**WORK ITEM:**
Please retype the data below in full.

**DATA EXTRACTS:**
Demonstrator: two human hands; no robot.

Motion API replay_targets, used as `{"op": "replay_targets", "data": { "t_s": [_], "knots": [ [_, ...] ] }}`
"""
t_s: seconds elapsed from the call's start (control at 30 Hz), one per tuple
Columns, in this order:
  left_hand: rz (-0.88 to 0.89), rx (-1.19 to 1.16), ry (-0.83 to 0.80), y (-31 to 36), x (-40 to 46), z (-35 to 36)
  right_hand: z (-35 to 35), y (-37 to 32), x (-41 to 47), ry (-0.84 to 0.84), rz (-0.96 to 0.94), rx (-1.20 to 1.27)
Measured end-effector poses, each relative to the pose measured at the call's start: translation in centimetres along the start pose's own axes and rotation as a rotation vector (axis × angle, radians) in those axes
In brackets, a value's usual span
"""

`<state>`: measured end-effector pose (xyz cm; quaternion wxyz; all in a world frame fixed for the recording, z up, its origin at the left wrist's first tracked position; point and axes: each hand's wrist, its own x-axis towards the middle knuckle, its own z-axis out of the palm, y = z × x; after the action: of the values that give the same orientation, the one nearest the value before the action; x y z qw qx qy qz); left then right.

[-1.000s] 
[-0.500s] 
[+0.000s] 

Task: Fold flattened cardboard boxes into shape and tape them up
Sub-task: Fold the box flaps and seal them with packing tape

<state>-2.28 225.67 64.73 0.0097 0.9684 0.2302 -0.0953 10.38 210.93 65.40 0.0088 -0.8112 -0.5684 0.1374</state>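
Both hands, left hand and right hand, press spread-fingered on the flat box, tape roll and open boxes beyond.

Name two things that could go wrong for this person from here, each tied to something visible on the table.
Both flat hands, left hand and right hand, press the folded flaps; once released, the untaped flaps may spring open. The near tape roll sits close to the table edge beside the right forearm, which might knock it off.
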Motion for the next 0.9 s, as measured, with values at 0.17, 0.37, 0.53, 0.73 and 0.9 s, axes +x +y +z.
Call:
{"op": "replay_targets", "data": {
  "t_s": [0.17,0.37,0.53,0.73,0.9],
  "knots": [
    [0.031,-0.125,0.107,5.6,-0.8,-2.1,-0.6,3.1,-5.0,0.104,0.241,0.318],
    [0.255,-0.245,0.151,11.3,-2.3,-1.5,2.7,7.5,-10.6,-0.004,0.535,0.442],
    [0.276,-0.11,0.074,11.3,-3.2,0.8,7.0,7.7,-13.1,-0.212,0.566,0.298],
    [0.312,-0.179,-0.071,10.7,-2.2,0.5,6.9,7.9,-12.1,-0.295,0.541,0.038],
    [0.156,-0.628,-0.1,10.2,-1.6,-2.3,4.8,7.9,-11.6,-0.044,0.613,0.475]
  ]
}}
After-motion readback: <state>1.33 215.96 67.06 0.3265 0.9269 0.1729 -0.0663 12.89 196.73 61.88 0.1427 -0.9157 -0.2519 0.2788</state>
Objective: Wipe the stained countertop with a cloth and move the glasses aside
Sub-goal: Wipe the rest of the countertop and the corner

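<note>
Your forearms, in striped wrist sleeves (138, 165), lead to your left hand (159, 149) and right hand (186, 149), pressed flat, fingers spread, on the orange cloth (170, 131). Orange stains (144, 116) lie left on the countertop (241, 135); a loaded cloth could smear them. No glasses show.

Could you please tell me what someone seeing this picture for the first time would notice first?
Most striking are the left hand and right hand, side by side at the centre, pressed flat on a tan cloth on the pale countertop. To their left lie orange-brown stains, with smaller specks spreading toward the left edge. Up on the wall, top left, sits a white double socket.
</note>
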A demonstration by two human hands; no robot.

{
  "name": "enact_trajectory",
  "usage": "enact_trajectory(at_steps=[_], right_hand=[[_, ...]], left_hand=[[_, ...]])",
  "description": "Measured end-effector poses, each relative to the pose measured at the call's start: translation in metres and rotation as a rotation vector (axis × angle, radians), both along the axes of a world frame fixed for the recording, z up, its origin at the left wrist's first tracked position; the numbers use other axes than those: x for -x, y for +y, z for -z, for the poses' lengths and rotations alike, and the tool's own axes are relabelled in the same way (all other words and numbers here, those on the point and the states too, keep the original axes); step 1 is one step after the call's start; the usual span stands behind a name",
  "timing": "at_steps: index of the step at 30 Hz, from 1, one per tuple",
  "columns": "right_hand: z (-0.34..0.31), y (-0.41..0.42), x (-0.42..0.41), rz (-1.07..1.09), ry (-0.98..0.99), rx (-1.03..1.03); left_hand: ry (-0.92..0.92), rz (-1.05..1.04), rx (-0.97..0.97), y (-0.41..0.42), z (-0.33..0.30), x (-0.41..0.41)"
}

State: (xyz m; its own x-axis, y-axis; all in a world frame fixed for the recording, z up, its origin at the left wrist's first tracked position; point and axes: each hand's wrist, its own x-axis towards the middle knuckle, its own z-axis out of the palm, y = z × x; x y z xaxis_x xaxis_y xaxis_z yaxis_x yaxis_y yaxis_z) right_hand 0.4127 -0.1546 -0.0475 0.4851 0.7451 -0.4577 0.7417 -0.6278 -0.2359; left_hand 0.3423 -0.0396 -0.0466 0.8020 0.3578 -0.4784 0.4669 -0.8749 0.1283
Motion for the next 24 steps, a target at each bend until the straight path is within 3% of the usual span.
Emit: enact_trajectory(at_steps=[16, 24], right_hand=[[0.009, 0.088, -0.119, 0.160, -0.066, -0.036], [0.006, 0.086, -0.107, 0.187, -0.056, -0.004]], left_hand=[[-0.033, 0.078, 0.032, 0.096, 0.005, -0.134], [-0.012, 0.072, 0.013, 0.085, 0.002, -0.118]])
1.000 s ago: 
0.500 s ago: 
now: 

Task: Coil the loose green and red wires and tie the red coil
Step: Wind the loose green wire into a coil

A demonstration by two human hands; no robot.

**ANSWER BELOW:**
Demonstrator: two human hands; no robot.

Motion API replay_targets, used as `{"op": "replay_targets", "data": { "t_s": [_], "knots": [ [_, ...] ] }}`
"""
t_s: seconds elapsed from the call's start (control at 30 Hz), one per tuple
Columns, in this order:
  left_hand: rz (-0.88 to 0.89), rx (-1.19 to 1.16), ry (-0.83 to 0.80), y (-31 to 36), x (-40 to 46), z (-35 to 36)
  right_hand: z (-35 to 35), y (-37 to 32), x (-41 to 47), ry (-0.84 to 0.84), rz (-0.96 to 0.94), rx (-1.20 to 1.27)
Measured end-effector poses, each relative to the pose measured at the call's start: translation in centimetres along the start pose's own axes and rotation as a rotation vector (axis × angle, radians) in those axes
In brackets, a value's usual span
"""

`<state>`: measured end-effector pose (xyz cm; quaternion wxyz; all in a world frame fixed for the recording, z up, its origin at the left wrist's first tracked position; point and axes: each hand's wrist, its own x-axis towards the middle knuckle, its own z-axis out of the palm, y = z × x; after the action: of the values that give the same orientation, the one nearest the value before the action; x y z qw qx qy qz); left then right.

[-1.000s] 
[-0.500s] 
[+0.000s] 

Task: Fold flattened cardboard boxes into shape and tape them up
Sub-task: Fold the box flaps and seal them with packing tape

<state>-2.28 225.67 64.73 0.0097 0.9684 0.2302 -0.0953 10.38 210.93 65.40 0.0088 -0.8112 -0.5684 0.1374</state>
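Both hands, left hand and right hand, press spread-fingered on the flat box, tape roll and open boxes beyond.

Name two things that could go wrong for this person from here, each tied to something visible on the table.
Both flat hands, left hand and right hand, press the folded flaps; once released, the untaped flaps may spring open. The near tape roll sits close to the table edge beside the right forearm, which might knock it off.
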Motion for the next 0.9 s, as measured, with values at 0.17, 0.37, 0.53, 0.73 and 0.9 s, axes +x +y +z.
Call:
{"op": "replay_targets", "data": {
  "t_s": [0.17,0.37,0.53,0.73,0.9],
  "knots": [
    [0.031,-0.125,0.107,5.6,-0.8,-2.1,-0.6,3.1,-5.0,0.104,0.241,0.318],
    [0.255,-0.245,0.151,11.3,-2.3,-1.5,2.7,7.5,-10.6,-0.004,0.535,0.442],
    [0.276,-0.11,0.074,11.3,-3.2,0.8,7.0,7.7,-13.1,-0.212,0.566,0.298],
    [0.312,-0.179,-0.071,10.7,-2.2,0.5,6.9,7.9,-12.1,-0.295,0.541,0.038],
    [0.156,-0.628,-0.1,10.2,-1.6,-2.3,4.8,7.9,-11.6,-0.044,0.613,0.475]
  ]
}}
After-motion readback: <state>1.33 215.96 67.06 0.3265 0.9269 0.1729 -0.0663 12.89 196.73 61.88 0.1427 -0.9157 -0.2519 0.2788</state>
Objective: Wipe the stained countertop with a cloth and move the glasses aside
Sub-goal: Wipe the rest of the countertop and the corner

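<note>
Your forearms, in striped wrist sleeves (138, 165), lead to your left hand (159, 149) and right hand (186, 149), pressed flat, fingers spread, on the orange cloth (170, 131). Orange stains (144, 116) lie left on the countertop (241, 135); a loaded cloth could smear them. No glasses show.

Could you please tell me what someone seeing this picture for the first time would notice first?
Most striking are the left hand and right hand, side by side at the centre, pressed flat on a tan cloth on the pale countertop. To their left lie orange-brown stains, with smaller specks spreading toward the left edge. Up on the wall, top left, sits a white double socket.
</note>
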A demonstration by two human hands; no robot.

{
  "name": "enact_trajectory",
  "usage": "enact_trajectory(at_steps=[_], right_hand=[[_, ...]], left_hand=[[_, ...]])",
  "description": "Measured end-effector poses, each relative to the pose measured at the call's start: translation in metres and rotation as a rotation vector (axis × angle, radians), both along the axes of a world frame fixed for the recording, z up, its origin at the left wrist's first tracked position; the numbers use other axes than those: x for -x, y for +y, z for -z, for the poses' lengths and rotations alike, and the tool's own axes are relabelled in the same way (all other words and numbers here, those on the point and the states too, keep the original axes); step 1 is one step after the call's start; the usual span stands behind a name",
  "timing": "at_steps: index of the step at 30 Hz, from 1, one per tuple",
  "columns": "right_hand: z (-0.34..0.31), y (-0.41..0.42), x (-0.42..0.41), rz (-1.07..1.09), ry (-0.98..0.99), rx (-1.03..1.03); left_hand: ry (-0.92..0.92), rz (-1.05..1.04), rx (-0.97..0.97), y (-0.41..0.42), z (-0.33..0.30), x (-0.41..0.41)"
}

State: (xyz m; its own x-axis, y-axis; all in a world frame fixed for the recording, z up, its origin at the left wrist's first tracked position; point and axes: each hand's wrist, its own x-axis towards the middle knuckle, its own z-axis out of the palm, y = z × x; x y z xaxis_x xaxis_y xaxis_z yaxis_x yaxis_y yaxis_z) right_hand 0.4127 -0.1546 -0.0475 0.4851 0.7451 -0.4577 0.7417 -0.6278 -0.2359; left_hand 0.3423 -0.0396 -0.0466 0.8020 0.3578 -0.4784 0.4669 -0.8749 0.1283
Motion for the next 24 steps, a target at each bend until the straight path is within 3% of the usual span.
Emit: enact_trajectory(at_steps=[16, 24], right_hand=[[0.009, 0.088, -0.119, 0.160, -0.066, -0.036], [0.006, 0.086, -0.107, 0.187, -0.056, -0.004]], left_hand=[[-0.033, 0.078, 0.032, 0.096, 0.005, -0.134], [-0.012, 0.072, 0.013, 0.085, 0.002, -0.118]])
1.000 s ago: 
0.500 s ago: 
now: 

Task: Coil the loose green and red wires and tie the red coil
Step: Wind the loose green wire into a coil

A demonstration by two human hands; no robot.

The output has been given in full.